Elsewhere on this site, explicit solutions to the ordinary least squares regression
$$\mathbb{E}(z_i) = A x_i + B y_i + C$$
are available in matrix form as
$$(C,A,B)^\prime = (X^\prime X)^{-1} X^\prime z\tag{1}$$
where $X$ is the "model matrix"
$$X = \pmatrix{1 & x_1 & y_1 \\ 1 & x_2 & y_2 \\ \vdots & \vdots & \vdots \\ 1 & x_n & y_n}$$
and $z$ is the response vector
$$z = (z_1, z_2, \ldots, z_n)^\prime.$$
That's a perfectly fine, explicit, computable answer. But maybe there is some additional understanding that can be wrung out of it by inspecting the coefficients. This can be achieved by choosing appropriate units in which to express the variables.
The best units for this purpose center each variable at its mean and use its standard deviation as the unit of measurement. Explicitly, let the three means be $m_x, m_y,$ and $m_z$ and the three standard deviations be $s_x, s_y,$ and $s_z$. (It turns out not to matter whether you divide by $n$ or $n-1$ in computing the standard deviations. Just make sure you use a consistent convention when you compute any second moment of the data.) The values of the variables in these new units of measurement are
$$\xi_i = \frac{x_i - m_x}{s_x},\ \eta_i = \frac{y_i - m_y}{s_y},\ \zeta_i = \frac{z_i - m_z}{s_z}.$$
This process is known as standardizing the data. The variables $\xi$, $\eta$, and $\zeta$ are the standardized versions of the original variables $x$, $y$, and $z$.

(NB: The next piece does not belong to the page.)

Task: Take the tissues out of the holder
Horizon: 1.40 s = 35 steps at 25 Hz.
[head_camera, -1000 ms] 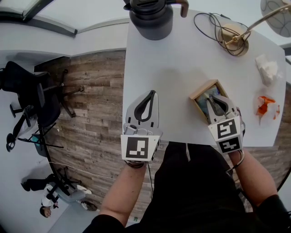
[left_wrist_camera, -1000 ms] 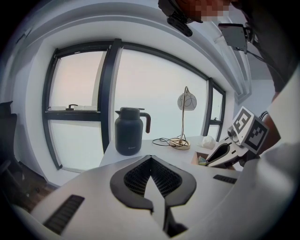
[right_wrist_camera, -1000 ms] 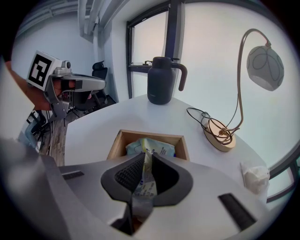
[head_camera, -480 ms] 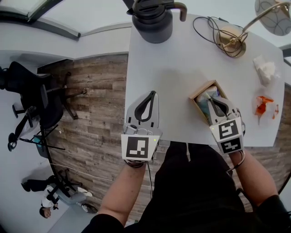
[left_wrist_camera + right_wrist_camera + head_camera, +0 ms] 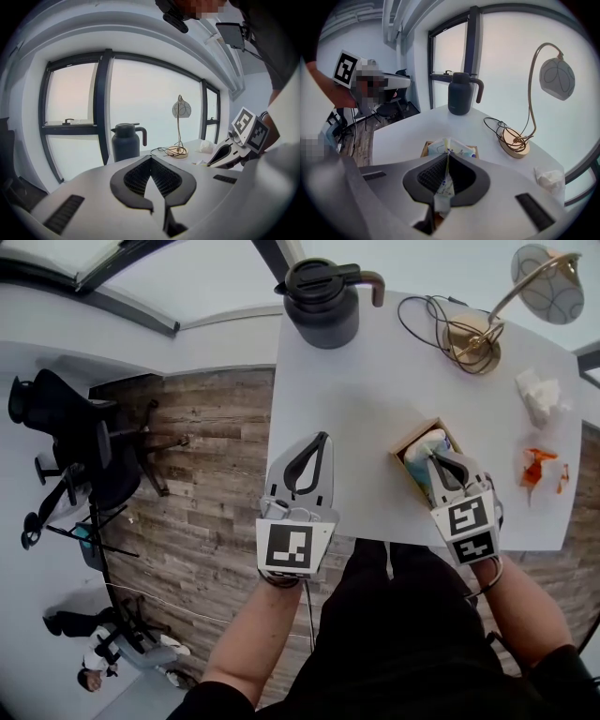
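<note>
The right gripper (image 5: 434,461) has just clenched on a glossy, crinkled tissue pack (image 5: 424,448) in the boxy wooden holder (image 5: 405,441); the left gripper (image 5: 315,441) is clenched empty.

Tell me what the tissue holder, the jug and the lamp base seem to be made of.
Tissue holder: likely wood, with a light tan, unpainted, matte rim.
Jug: dark grey and matte, plastic or coated metal; can't tell which.
Lamp base: probably brass-toned metal, golden with a sheen.
</note>
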Each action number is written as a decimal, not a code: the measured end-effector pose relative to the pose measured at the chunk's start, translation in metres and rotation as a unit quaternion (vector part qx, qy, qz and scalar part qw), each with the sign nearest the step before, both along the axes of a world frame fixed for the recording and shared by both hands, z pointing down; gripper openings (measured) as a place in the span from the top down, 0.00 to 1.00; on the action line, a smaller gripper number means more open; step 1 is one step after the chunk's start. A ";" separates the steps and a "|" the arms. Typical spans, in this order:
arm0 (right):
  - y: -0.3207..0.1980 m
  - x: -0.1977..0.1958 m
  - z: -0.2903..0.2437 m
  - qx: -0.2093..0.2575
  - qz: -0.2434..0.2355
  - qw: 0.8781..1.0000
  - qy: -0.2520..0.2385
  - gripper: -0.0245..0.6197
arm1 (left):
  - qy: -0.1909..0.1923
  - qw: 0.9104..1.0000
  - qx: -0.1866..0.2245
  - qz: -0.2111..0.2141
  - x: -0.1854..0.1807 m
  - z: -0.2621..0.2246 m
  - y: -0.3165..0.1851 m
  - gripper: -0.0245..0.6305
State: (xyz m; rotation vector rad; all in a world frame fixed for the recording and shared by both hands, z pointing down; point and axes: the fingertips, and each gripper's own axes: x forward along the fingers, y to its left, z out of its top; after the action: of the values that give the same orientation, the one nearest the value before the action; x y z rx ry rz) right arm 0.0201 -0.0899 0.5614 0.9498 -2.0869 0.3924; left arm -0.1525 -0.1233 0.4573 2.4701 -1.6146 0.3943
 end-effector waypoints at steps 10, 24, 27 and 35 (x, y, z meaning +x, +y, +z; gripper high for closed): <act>0.022 0.023 -0.081 0.016 0.012 1.000 -0.005 0.94 | -0.002 1.000 0.009 0.006 0.023 -0.080 0.029 0.96; 0.020 0.032 -0.124 0.050 0.031 0.998 -0.028 0.94 | 0.007 0.999 0.046 -0.008 0.019 -0.126 0.033 0.96; 0.021 0.035 -0.133 0.058 0.033 0.997 -0.031 0.94 | 0.011 0.999 0.046 -0.009 0.023 -0.131 0.040 0.96; 0.022 0.040 -0.163 0.085 0.035 0.995 -0.042 0.94 | 0.002 0.997 0.072 -0.013 0.024 -0.160 0.049 0.96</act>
State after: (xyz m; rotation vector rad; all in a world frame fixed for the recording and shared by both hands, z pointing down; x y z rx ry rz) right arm 0.0604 -0.0680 0.3987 1.1263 -2.1956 0.2984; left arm -0.1289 -0.0743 0.2974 2.5481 -1.7290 0.2785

These relationships are invertible:
$$x_i = s_x \xi_i + m_x,\ y_i = s_y \eta_i + m_y,\ z_i = s_z \zeta_i + m_z.$$
Plugging these into the defining relationship
$$\mathbb{E}(z_i) = C + Ax_i + By_i$$
and simplifying yields
$$\mathbb{E}(s_z \zeta_i + m_z) = C + A(s_x \xi_i + m_x) + B(s_y \eta_i + m_y).$$
Solving for the expectation of the dependent variable $\zeta_i$ yields
$$\mathbb{E}(\zeta_i) = \left(\frac{C + Am_x + Bm_y - m_z}{s_z}\right) + \left(\frac{A s_x}{s_z}\right) \xi_i + \left(\frac{B s_y}{s_z}\right) \eta_i.$$
If we write these coefficients as $\beta_0, \beta_1, \beta_2$ respectively, then we can recover $A, B, C$ by comparing and solving. For the record this gives
$$A = \frac{s_z \beta_1}{s_x},\ B = \frac{s_z \beta_2}{s_y},\text{ and }C = s_z \beta_0 + m_z - A m_x - B m_y.\tag{2}$$
The point of this becomes apparent when we consider the new model matrix
$$\Xi = \pmatrix{1 & \xi_1 & \eta_i \\ 1 & \xi_2 & \eta_2 \\ \vdots & \vdots & \vdots \\ 1 & \xi_n & \eta_n}$$
and the new response matrix $\zeta = (\zeta_1, \zeta_2, \ldots, \zeta_n)$, because now
$$\Xi^\prime \Xi = \pmatrix{n & 0 & 0 \\ 0 & n & n\rho \\ 0 & n\rho & n}$$
and
$$\Xi^\prime \zeta = (0, n\tau, n\upsilon)^\prime$$
where $\rho$ is the correlation coefficient $\frac{1}{n}\sum_{i=1}^n \xi_i \eta_i$, $\tau$ is the correlation coefficient $\frac{1}{n}\sum_{i=1}^n \xi_i \zeta_i$, and $\upsilon$ is the correlation coefficient $\frac{1}{n}\sum_{i=1}^n \eta_i \zeta_i$.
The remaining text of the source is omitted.